Ólafur Þórðarson

Personal information
- Full name: Ólafur Þórðarson
- Date of birth: 22 August 1965 (age 59)
- Place of birth: Iceland
- Height: 1.70 m (5 ft 7 in)
- Position(s): Midfielder

Senior career*
- Years: Team / Apps / (Gls)
- 1983–1988: IA Akranes / 89 / (9)
- 1989–1990: S.K. Brann / 40 / (6)
- 1991–1992: Lyn / 28 / (2)
- 1993–1997: IA Akranes / 84 / (19)
- 1998–1999: Fylkir / 32 / (6)
- 2000–2002: IA Akranes / 13 / (0)
- Total:  / 286 / (42)

International career
- 1984–1996: Iceland / 72 / (5)

Managerial career
- 1997–1999: Fylkir (Reykjavik)
- 1999–2006: IA Akranes
- 2007: Fram (Reykjavik)
- 2008–2011: Fylkir (Reykjavik)
- 2011–2015: Víkingur (Reykjavik)

= Ólafur Þórðarson (footballer) =

Icelandic footballer and manager

Ólafur Þórðarson (/is/; born 22 August 1965) is an Icelandic former footballer, who played as a midfielder. Ólafur is the former coach of Vikingur Reykjavik. He is the brother of Teitur Thordarson, former manager of Estonia when Ólafur played against them with Iceland in 1996.

==Club career==
Ólafur started his career at IA Akranes before moving abroad to play in the Norwegian League. He returned to Iceland after four seasons to captain the IA side again and participated in IA Akranes glory years when they won the championship title five consecutive times from 1992 to 1996.
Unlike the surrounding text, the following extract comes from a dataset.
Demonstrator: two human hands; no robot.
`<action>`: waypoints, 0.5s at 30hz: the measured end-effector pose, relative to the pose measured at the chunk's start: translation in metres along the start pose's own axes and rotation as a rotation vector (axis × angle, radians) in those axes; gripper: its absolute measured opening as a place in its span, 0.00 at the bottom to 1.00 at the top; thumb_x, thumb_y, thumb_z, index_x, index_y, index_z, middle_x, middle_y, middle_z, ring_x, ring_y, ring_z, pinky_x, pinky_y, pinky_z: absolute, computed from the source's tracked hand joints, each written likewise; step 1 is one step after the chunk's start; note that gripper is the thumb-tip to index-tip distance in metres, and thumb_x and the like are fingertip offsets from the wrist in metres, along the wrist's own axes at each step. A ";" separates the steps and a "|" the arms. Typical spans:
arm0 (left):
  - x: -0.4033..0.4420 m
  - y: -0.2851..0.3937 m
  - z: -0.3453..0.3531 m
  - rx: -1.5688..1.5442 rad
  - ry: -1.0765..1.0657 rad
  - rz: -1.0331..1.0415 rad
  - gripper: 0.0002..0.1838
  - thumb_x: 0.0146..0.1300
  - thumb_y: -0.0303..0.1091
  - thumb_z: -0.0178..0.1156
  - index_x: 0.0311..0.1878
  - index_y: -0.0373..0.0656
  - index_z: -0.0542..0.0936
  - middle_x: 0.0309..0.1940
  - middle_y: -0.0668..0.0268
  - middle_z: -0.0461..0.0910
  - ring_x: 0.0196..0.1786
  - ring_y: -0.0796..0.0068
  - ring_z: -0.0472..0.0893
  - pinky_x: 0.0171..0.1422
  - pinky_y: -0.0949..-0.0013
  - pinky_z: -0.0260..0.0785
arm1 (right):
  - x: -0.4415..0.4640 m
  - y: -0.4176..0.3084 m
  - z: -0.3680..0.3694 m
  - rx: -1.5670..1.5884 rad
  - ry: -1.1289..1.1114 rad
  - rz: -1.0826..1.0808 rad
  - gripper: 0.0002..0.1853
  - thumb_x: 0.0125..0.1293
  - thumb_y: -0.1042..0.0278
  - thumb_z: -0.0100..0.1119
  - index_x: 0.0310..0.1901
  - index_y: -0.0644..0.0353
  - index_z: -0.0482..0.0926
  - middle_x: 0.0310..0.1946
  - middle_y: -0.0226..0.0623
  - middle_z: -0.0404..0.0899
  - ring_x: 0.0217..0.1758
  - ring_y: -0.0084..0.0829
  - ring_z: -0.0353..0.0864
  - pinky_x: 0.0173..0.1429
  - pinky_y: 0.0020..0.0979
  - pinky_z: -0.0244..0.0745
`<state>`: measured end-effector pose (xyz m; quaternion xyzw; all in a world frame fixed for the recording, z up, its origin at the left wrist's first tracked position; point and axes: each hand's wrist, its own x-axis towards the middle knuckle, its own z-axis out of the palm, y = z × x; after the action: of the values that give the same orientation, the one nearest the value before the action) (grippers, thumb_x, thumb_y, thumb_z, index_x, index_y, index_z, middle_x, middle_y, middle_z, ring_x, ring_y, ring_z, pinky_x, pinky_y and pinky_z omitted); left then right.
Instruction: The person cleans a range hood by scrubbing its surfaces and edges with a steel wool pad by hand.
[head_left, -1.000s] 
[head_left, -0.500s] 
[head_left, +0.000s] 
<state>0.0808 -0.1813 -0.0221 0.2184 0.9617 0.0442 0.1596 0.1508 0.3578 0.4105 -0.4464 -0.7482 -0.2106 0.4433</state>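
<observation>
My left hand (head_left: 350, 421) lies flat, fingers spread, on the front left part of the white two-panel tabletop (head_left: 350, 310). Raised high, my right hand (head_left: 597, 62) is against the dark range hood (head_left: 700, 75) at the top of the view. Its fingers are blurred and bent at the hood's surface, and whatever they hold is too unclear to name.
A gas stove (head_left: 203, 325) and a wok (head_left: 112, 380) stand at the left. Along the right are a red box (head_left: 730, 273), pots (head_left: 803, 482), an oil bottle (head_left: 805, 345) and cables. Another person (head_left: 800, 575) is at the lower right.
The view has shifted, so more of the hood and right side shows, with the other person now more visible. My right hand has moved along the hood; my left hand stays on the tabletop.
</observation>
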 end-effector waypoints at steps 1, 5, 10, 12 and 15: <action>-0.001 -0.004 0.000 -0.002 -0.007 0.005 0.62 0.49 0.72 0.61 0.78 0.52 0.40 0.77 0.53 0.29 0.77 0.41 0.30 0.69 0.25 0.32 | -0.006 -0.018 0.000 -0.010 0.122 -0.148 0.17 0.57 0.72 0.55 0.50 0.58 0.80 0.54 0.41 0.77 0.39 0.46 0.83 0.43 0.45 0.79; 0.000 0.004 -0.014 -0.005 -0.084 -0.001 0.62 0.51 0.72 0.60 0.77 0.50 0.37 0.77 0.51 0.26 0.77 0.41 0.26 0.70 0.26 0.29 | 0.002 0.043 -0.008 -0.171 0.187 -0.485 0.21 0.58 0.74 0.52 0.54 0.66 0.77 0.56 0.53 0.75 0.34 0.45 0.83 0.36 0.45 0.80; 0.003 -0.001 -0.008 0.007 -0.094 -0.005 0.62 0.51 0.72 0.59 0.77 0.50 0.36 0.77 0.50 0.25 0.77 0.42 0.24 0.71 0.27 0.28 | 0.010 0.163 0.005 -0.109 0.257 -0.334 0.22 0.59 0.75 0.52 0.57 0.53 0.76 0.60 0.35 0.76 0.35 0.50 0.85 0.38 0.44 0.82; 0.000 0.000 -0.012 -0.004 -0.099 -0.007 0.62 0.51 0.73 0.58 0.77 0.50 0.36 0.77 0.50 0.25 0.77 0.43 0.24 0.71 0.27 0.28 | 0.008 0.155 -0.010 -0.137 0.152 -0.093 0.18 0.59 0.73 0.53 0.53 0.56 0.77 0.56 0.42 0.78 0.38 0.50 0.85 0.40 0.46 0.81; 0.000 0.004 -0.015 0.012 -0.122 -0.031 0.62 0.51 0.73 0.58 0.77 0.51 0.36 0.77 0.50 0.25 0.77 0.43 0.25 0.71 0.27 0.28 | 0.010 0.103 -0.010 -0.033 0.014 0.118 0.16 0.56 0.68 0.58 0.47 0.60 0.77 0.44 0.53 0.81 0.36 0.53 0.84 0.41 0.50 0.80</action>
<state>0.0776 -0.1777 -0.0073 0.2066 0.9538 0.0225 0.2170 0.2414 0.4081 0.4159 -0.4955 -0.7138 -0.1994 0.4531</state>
After the 1997 season he was hired as player/manager at Fylkir and got them promoted in 1999. In the autumn same year he was appointed as manager of IA Akranes which he managed until mid season 2006 when he was sacked because the team were battling in the relegation zone. Ólafur also played briefly with the team but his last game in football was 2002. Under his management IA Akranes won the Úrvalsdeild (top-flight) title in 2001 and the VISA-bikar twice, in 2000 and 2003.

In 2007, Ólafur took charge of Fram and guided them into 7th place. After the season, he quit and was without a team in the 2008 season.
But in start of October 2008 he was announced as new manager of Fylkir and returned to the club where he started his coaching career.

After three decent seasons with Fylkir finishing 3rd in 2009, Ólafur decided to step down from the coaching role after the 2011 season after guiding them to a mid-table finish, allegedly due to disagreement with the board over player transfer issues.

Ólafur was quickly picked up after the 2011 season, in October the same year, to coach Víkingur Reykjavik. The Vikings had been unfortunate to suffer relegation in the 2011 season and were eager to regain their place among the best. After one season of struggle and re-organization at Víkin in 2012, Ólafur's work paid off as he managed to push Víkingur into promotion to the Úrvalsdeild in the 2013 season along with coach Miloš Milojević. In the following season, together they carefully steered the team to a Europa League qualifying position of 4th place in the 2014 season, Víkingur's highest league position since winning the championship title in 1991.

==International career==
Ólafur made his debut for Iceland in 1984 and went on to collect 72 caps, scoring 5 goals.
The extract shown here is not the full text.